Chapter 1
Two Years Before
I pushed through the door of Bel Poisson and instantly regretted my agreement to the entire evening.
I could see Lee standing at the far end of the restaurant, glass of wine in hand, entertaining everyone at the table with what was sure to be one of his theatre stories. Weren’t they always?
The table broke into laughter, and I knew I had been correct.
I slowed my approach, fiddling with the sleeves of my sweater, too large now after my hospital stay. I hadn’t wanted to come out at all, but Lee had been insistent that out was exactly where I needed to be. Of course, Lee wasn’t the one turning thirty, newly out of the hospital and looking like death warmed over.
“The birthday boy has arrived!”
I forced a smile when the table erupted in applause at Lee’s announcement, and he grabbed my hand to pull me to the seat to his right.
Lee was nearing seventy, but still handsome in an old Hollywood sort of way. He had worked on Broadway, off Broadway and, in more recent years, off-off Broadway. There had even been a time that Lee, in what he referred to as his rebellious period, had left the stage to star in a number of sleazy horror flicks. t**s and Gore films, Lee called them.
One of those old movies had been the only reason the two of us had met. We hadn’t exactly run in the same circles. I had made an impromptu stop at a little, run-down theater on the North end that showed long-forgotten horror films, late night on weekends. I’d slipped into a chair after the lights had gone down, only to find myself seated a few chairs over from a gray-haired, old gentleman who loudly heckled the film throughout the entire eighty-nine minutes.

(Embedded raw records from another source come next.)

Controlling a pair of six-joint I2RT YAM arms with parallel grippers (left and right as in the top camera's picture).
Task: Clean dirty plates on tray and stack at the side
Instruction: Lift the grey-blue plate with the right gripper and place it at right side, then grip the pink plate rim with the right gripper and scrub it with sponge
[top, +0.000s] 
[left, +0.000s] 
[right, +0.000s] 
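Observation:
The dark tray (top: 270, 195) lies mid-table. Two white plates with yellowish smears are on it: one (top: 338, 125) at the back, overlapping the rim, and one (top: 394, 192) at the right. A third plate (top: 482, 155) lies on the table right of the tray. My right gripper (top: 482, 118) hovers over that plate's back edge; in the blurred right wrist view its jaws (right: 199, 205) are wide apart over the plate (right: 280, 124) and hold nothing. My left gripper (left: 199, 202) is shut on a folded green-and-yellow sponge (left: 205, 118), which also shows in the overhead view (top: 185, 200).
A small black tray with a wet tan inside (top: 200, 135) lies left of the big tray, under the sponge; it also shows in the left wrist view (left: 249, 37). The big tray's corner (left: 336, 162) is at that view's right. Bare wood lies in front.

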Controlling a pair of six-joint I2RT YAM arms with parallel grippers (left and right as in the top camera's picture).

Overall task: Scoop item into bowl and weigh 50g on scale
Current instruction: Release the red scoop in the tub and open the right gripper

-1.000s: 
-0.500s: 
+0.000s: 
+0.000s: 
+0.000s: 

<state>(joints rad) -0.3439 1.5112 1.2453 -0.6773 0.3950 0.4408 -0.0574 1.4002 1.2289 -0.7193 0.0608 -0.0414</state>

It had been Lee, the star of Doctor Horror’s School for Girls, himself.
“He fought me, but I insisted that we just had to celebrate his special day.”
I dropped into the chair, waving to the congregation. I seemed to know nearly everyone, which was a relief. There were only a handful of plus-ones—girlfriends, boyfriends and a number of spouses—I had never met, and still most of them I recognized from photos.
The only person I couldn’t account for was the man right across from me, dark-haired and seemingly unattached to anyone at the table. Lee’s date? I couldn’t quite imagine it. He had his moments but had really never been much of a manther.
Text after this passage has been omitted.